The whole listing should be written out again exactly.

━━━━━━━━━━━━━━━━━━━━━━━━━━━━━━

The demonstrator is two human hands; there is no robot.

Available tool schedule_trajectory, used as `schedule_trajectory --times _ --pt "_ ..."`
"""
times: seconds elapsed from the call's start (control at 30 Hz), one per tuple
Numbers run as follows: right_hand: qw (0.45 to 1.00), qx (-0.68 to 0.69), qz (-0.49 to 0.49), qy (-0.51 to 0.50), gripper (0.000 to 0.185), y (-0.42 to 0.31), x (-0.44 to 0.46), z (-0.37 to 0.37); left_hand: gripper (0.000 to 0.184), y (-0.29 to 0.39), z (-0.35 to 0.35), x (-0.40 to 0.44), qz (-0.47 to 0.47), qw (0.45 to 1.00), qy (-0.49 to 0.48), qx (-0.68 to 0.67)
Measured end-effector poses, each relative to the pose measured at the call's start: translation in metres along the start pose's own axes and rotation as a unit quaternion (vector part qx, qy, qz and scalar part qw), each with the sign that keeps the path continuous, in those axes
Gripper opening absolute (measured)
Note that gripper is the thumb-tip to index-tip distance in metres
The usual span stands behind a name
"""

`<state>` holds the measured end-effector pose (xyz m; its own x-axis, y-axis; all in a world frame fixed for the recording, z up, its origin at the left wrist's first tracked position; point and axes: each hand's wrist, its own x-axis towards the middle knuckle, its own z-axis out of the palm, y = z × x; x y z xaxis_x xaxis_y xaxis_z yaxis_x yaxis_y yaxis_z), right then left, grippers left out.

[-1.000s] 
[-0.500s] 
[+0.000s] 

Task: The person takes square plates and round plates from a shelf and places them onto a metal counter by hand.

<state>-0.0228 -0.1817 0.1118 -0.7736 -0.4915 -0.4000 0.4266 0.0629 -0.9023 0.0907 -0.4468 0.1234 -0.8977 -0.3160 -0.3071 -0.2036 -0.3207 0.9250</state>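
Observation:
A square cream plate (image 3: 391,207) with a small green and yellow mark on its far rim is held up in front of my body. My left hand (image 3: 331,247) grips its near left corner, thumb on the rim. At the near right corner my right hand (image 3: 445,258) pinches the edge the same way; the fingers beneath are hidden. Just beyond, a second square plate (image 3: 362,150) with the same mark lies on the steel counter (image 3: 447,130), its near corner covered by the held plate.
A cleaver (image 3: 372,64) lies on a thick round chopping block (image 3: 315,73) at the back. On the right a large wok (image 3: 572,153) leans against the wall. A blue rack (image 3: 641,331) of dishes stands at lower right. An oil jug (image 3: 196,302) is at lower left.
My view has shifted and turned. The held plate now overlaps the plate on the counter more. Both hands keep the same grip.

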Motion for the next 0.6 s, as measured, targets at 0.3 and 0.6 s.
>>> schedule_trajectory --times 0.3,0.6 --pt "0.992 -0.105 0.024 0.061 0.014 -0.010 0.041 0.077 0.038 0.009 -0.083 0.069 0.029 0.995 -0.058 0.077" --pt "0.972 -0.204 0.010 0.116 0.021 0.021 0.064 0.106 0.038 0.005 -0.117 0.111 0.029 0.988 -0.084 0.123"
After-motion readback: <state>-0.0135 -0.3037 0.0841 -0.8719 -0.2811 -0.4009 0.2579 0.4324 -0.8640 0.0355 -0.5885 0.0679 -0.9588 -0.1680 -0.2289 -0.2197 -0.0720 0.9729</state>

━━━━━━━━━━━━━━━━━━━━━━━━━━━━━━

» Exercise answer
The demonstrator is two human hands; there is no robot.

Available tool schedule_trajectory, used as `schedule_trajectory --times _ --pt "_ ..."`
"""
times: seconds elapsed from the call's start (control at 30 Hz), one per tuple
Numbers run as follows: right_hand: qw (0.45 to 1.00), qx (-0.68 to 0.69), qz (-0.49 to 0.49), qy (-0.51 to 0.50), gripper (0.000 to 0.185), y (-0.42 to 0.31), x (-0.44 to 0.46), z (-0.37 to 0.37); left_hand: gripper (0.000 to 0.184), y (-0.29 to 0.39), z (-0.35 to 0.35), x (-0.40 to 0.44), qz (-0.47 to 0.47), qw (0.45 to 1.00), qy (-0.49 to 0.48), qx (-0.68 to 0.67)
Measured end-effector poses, each relative to the pose measured at the call's start: translation in metres along the start pose's own axes and rotation as a unit quaternion (vector part qx, qy, qz and scalar part qw), each with the sign that keeps the path continuous, in those axes
Gripper opening absolute (measured)
Note that gripper is the thumb-tip to index-tip distance in metres
The usual span stands behind a name
"""

`<state>` holds the measured end-effector pose (xyz m; its own x-axis, y-axis; all in a world frame fixed for the recording, z up, its origin at the left wrist's first tracked position; point and axes: each hand's wrist, its own x-axis towards the middle knuckle, its own z-axis out of the palm, y = z × x; x y z xaxis_x xaxis_y xaxis_z yaxis_x yaxis_y yaxis_z), right then left, grippers left out.

[-1.000s] 
[-0.500s] 
[+0.000s] 

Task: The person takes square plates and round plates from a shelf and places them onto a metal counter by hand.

<state>-0.0228 -0.1817 0.1118 -0.7736 -0.4915 -0.4000 0.4266 0.0629 -0.9023 0.0907 -0.4468 0.1234 -0.8977 -0.3160 -0.3071 -0.2036 -0.3207 0.9250</state>
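Observation:
A square cream plate (image 3: 391,207) with a small green and yellow mark on its far rim is held up in front of my body. My left hand (image 3: 331,247) grips its near left corner, thumb on the rim. At the near right corner my right hand (image 3: 445,258) pinches the edge the same way; the fingers beneath are hidden. Just beyond, a second square plate (image 3: 362,150) with the same mark lies on the steel counter (image 3: 447,130), its near corner covered by the held plate.
A cleaver (image 3: 372,64) lies on a thick round chopping block (image 3: 315,73) at the back. On the right a large wok (image 3: 572,153) leans against the wall. A blue rack (image 3: 641,331) of dishes stands at lower right. An oil jug (image 3: 196,302) is at lower left.
My view has shifted and turned. The held plate now overlaps the plate on the counter more. Both hands keep the same grip.
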
Motion for the next 0.6 s, as measured, targets at 0.3 and 0.6 s.
>>> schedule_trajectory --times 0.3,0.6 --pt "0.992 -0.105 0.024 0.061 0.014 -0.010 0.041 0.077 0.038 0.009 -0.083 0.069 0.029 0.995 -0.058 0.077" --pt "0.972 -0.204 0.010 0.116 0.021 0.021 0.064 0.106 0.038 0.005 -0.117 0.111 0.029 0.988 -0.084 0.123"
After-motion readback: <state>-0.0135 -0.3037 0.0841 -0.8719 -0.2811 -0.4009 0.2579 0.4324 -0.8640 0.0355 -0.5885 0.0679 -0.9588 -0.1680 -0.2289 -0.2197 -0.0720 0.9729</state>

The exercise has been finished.